Bush ve Merkel Tecrit'te Anlaştı
İslâm düşmanı, siyonist destekçisi iki lider ABD Başkanı Bush ve Almanya Başbakanı Angela Merkel, uranyum zenginleştirme programını durdurmayı reddeden...
İslâm düşmanı, siyonist destekçisi iki lider ABD Başkanı Bush ve Almanya Başbakanı Angela Merkel, uranyum zenginleştirme programını durdurmayı reddeden İran ile ilgili “tecrit” politikasını sürdüreceklerini açıkladı.

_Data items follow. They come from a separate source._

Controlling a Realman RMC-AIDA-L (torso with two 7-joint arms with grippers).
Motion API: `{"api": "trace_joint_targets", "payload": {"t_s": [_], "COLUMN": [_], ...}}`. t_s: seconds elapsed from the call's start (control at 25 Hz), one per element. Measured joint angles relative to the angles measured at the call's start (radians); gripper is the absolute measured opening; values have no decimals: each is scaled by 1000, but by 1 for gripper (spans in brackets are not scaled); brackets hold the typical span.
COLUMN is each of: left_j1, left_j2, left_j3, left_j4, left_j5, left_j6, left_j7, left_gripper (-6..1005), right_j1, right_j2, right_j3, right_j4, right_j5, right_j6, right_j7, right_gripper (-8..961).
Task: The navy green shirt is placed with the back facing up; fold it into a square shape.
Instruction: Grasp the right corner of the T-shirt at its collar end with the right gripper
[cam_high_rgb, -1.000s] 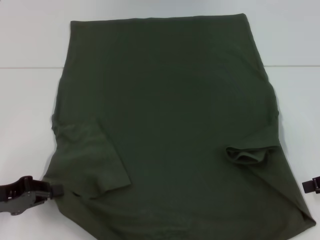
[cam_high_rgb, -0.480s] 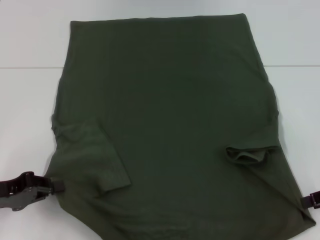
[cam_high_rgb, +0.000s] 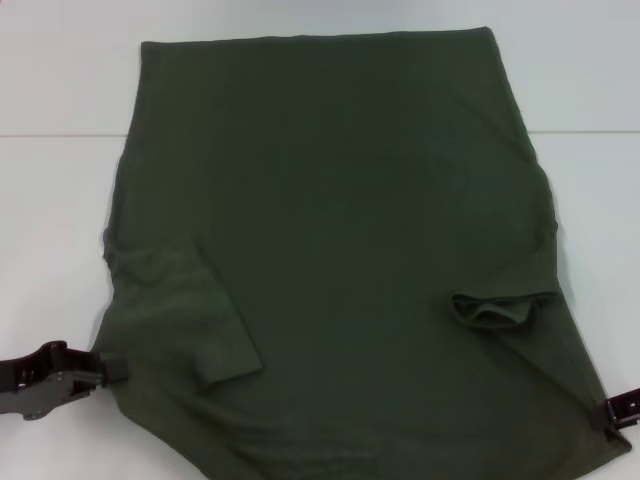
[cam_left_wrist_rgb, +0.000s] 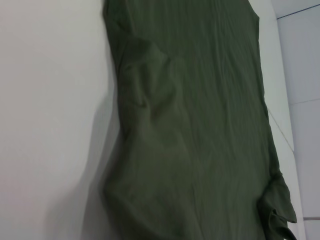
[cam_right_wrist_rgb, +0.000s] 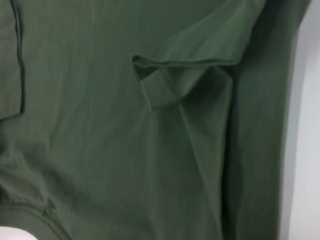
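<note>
The navy green shirt (cam_high_rgb: 340, 230) lies flat on the white table, plain side up, its hem at the far end. Both short sleeves are folded inward: one (cam_high_rgb: 190, 310) on the left, the other (cam_high_rgb: 495, 308) bunched on the right. My left gripper (cam_high_rgb: 112, 371) is at the shirt's near left edge, touching the cloth. My right gripper (cam_high_rgb: 612, 410) is at the near right corner, against the cloth edge. The left wrist view looks along the shirt (cam_left_wrist_rgb: 200, 125). The right wrist view shows the shirt (cam_right_wrist_rgb: 100, 150) with the folded sleeve cuff (cam_right_wrist_rgb: 175, 82) up close.
The white table (cam_high_rgb: 50, 200) reaches past the shirt on both sides and at the far end. A thin seam line (cam_high_rgb: 60, 135) crosses the tabletop behind the shirt's middle.
My right gripper has moved inward and nearer, from off the shirt's right side to its near right corner. My left gripper has closed onto the left edge and barely moved since.
</note>
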Motion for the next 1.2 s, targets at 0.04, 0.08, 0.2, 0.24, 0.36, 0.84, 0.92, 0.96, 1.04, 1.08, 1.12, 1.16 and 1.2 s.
{"api": "trace_joint_targets", "payload": {"t_s": [0.04, 0.08, 0.2, 0.24, 0.36, 0.84, 0.92, 0.96, 1.04, 1.08, 1.12, 1.16, 1.2], "left_j1": [0, 0, -1, -1, -4, -8, -8, -7, -7, -7, -7, -7, -7], "left_j2": [0, 0, 0, 0, 1, 2, 3, 4, 5, 5, 6, 6, 7], "left_j3": [0, 0, -2, -2, -2, -2, -2, -2, -2, -2, -2, -2, -2], "left_j4": [0, 0, 0, 0, 0, 0, 0, 0, 0, 0, 0, 0, 0], "left_j5": [0, 0, 0, 0, 0, 0, 0, 0, 0, 0, 0, 0, 0], "left_j6": [0, 0, 0, 0, 0, -1, -1, -1, -1, -1, 1, 3, 10], "left_j7": [0, -1, -1, -1, -2, -4, -4, -4, -4, -3, 1, 6, 16], "left_gripper": [52, 53, 56, 57, 59, 71, 73, 74, 75, 76, 77, 78, 79], "right_j1": [1, 1, 3, 3, 9, 19, 19, 19, 19, 19, 19, 19, 19], "right_j2": [3, 6, 17, 21, 30, 40, 39, 39, 39, 39, 39, 38, 37], "right_j3": [-1, -3, -4, -4, -5, 1, 1, 2, 2, 2, 3, 3, 4], "right_j4": [0, 0, -1, -2, -2, -12, -11, -11, -10, -10, -11, -11, -11], "right_j5": [-1, -1, 2, 3, 5, 19, 19, 19, 19, 19, 19, 19, 21], "right_j6": [1, 2, 1, 0, -1, -9, -12, -12, -12, -13, -14, -15, -19], "right_j7": [-1, -1, -3, -5, -7, -24, -26, -26, -26, -25, -25, -26, -28], "right_gripper": [503, 503, 502, 502, 501, 498, 497, 466, 404, 373, 342, 311, 266]}}
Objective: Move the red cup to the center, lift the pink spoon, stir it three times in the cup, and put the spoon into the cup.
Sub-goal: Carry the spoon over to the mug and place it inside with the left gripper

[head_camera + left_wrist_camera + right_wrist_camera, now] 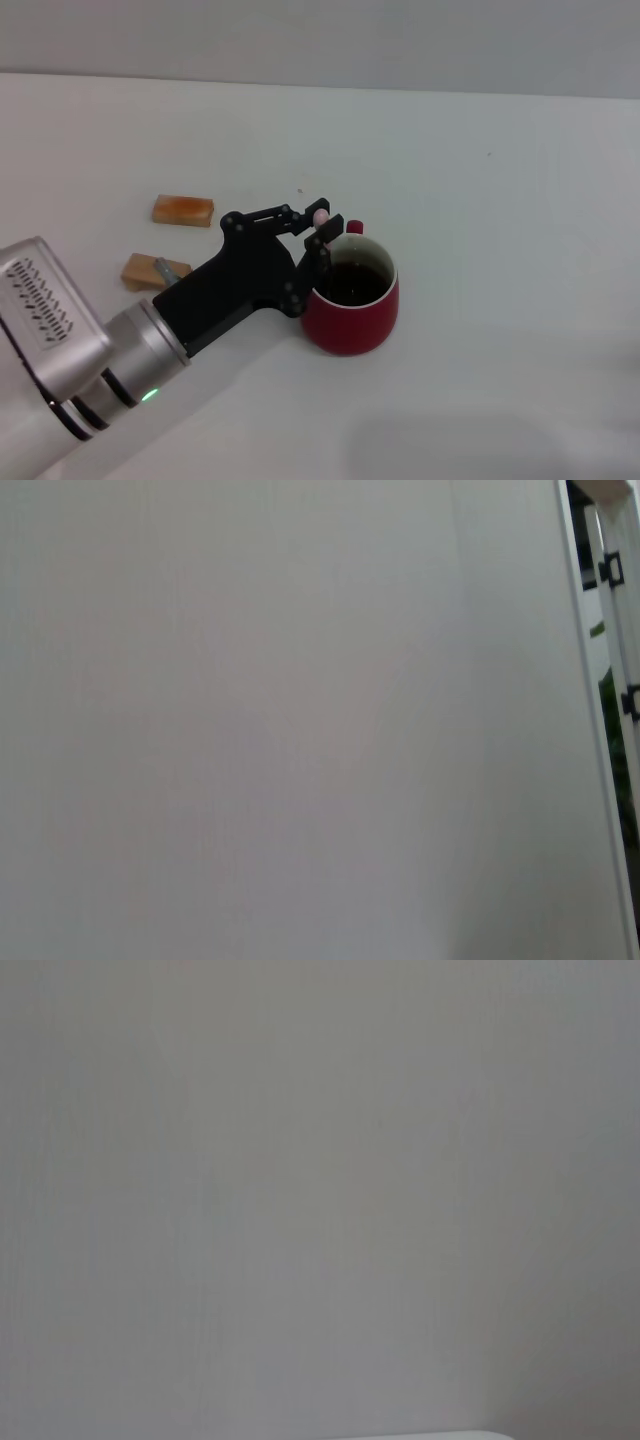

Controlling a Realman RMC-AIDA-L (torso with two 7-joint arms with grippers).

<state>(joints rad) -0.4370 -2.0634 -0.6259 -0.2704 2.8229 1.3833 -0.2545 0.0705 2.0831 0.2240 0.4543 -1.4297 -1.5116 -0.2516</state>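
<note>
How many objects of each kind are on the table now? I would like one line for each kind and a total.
Red cup: 1
Pink spoon, held at the cup's rim by the left gripper: 1
Tan wooden blocks: 2
Total: 4

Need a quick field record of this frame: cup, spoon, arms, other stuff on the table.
cup: squat dark-red mug with white inside, dark liquid in it, small red handle on its far side, standing on the white tabletop
spoon: pale pink spoon tip showing between the black fingers, over the mug's near-left rim; the rest is hidden
left gripper: at the mug's rim, shut on the spoon
right gripper: not in view
other: two tan wooden blocks left of the mug, the nearer one partly behind the left arm
wrist views: plain pale surface only
</note>
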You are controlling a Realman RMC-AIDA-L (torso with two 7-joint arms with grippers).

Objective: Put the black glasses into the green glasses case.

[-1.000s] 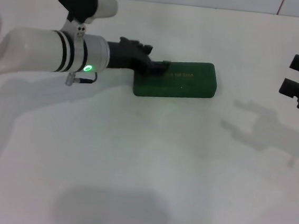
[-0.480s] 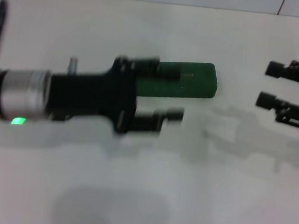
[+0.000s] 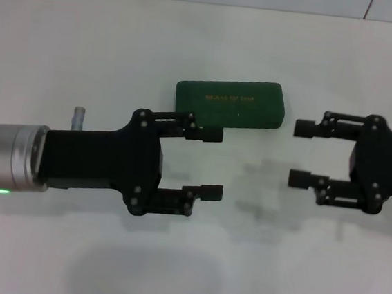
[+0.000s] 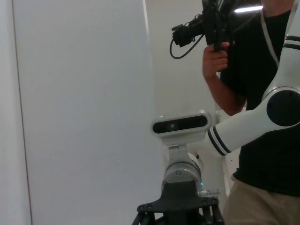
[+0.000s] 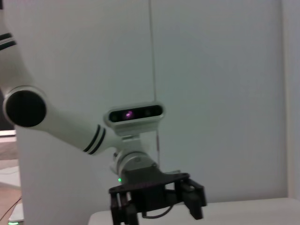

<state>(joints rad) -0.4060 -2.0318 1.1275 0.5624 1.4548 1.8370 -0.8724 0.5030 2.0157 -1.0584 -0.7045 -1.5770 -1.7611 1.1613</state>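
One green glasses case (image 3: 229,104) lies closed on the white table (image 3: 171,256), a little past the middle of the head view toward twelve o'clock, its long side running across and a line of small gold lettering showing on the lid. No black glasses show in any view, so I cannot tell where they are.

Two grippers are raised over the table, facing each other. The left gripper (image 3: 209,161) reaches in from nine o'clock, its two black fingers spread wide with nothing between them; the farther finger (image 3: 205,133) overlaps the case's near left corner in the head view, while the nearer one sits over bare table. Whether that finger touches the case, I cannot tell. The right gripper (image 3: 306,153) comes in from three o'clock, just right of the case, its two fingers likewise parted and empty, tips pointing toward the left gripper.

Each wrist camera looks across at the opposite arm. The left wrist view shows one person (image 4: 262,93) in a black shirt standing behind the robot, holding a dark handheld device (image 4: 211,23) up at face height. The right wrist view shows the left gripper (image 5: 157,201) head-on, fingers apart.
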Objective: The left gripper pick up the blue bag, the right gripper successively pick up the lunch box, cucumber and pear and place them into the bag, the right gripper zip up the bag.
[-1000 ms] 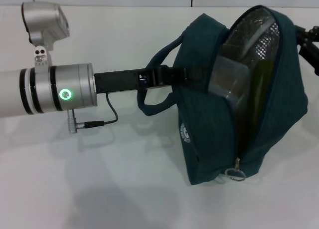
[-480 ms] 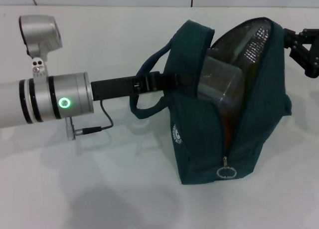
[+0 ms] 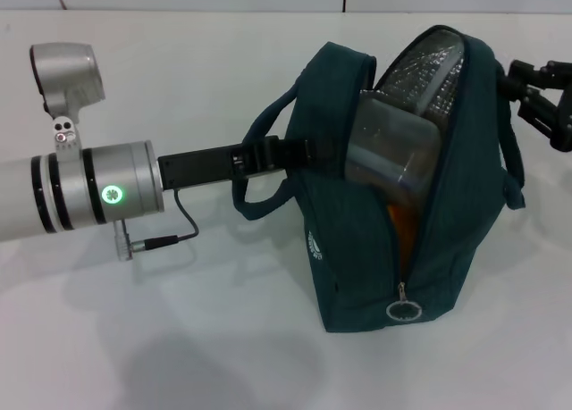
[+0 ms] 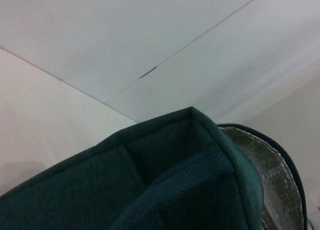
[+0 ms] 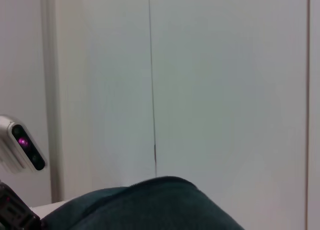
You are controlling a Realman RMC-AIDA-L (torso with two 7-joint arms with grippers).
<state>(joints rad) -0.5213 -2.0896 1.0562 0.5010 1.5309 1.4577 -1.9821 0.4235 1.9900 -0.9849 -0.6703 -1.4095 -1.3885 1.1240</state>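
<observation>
White table [image 3: 179, 338]: left claw [image 3: 313, 151] clamps blue bag [image 3: 447, 249] (unzipped).

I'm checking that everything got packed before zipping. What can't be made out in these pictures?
- Cucumber: not discernible in any view; the blue bag walls and the lunch box cover the interior.
- Pear: only an orange sliver shows below the box, head view.
- Right gripper: cut by the frame edge, head view.

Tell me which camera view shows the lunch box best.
The head view: the lunch box shows as a clear container inside the open blue bag, above something orange. The left wrist view shows only bag fabric and foil lining; the right wrist view shows only bag fabric.
</observation>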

ABD’yi ziyaret eden Merkel’i Crawford’daki çiftliğinde ağırlayan Bush, konuk başbakanla düzenlediği ortak basın toplantısında, İran rejiminin, sorunu diplomatik yoldan çözmek için Almanya ve ABD’nin birlikte çalışmaya devam edeceğini anlaması gerektiğini belirterek, bunun İran’ın tecrit edilmesi için çalışmalarına devam edecekleri anlamı taşıdığını söyledi. Bush, "İran’a karşı sabrın ne zaman tükeneceği" sorusuna ise cevap vermekten kaçındı. Pakistan Devlet Başkanı Pervez Müşerref’in bir ay içinde olağanüstü halin kaldırılacağı ve parlamento seçimlerinin Şubat ortasına kadar yapılacağı taahhütlerinden memnuniyet duyduğunu bildiren Bush, muhalif lider Benazir Butto’nun ev hapsinin sona ermesinin de olumlu bir adım olduğunu vurguladı. Merkel ise BM Güvenlik Konseyi'nin bütün üyelerinin İran konusuyla meşgul olmasının gerektiğini ifade ederek, Tahran ile görüşmelerin herhangi bir sonuç vermemesi durumunda yeni aşamaya geçmeleri gerektiğini kaydetti. BM’nin daimi üyelerinden Rusya ve Çin, İran’a yeni yaptırımlara karşı çıkıyor ve BM’nin bu konuda yeni yaptırım kararı almasını engelliyor. Bu arada eşi Joachim Sauer ile Bush’un çiftliğine gelen Merkel’in ABD başkanıyla İran’ın yanı sıra Afganistan, Rusya, Kosova gibi birçok konuyu görüştükleri bildirilirken, iki liderin farklı görüşlere sahip oldukları iklim değişikliği sorununu da ele aldıkları kaydedildi. Bush, sera gazı emisyonlarının gönüllülük esasıyla ve teknolojideki yeni buluşlarla bağlantılı olarak düşünülmesini savunurken, Merkel ise küresel ısınmayla mücadelede daha etkin hareket edilmesinin, Kyoto protokolünün sona ermesinden sonra alınacak önlemler için gündem oluşturulması ve yeni anlaşmanın yapılmasının yaşamsal önemde olduğunu vurguluyor.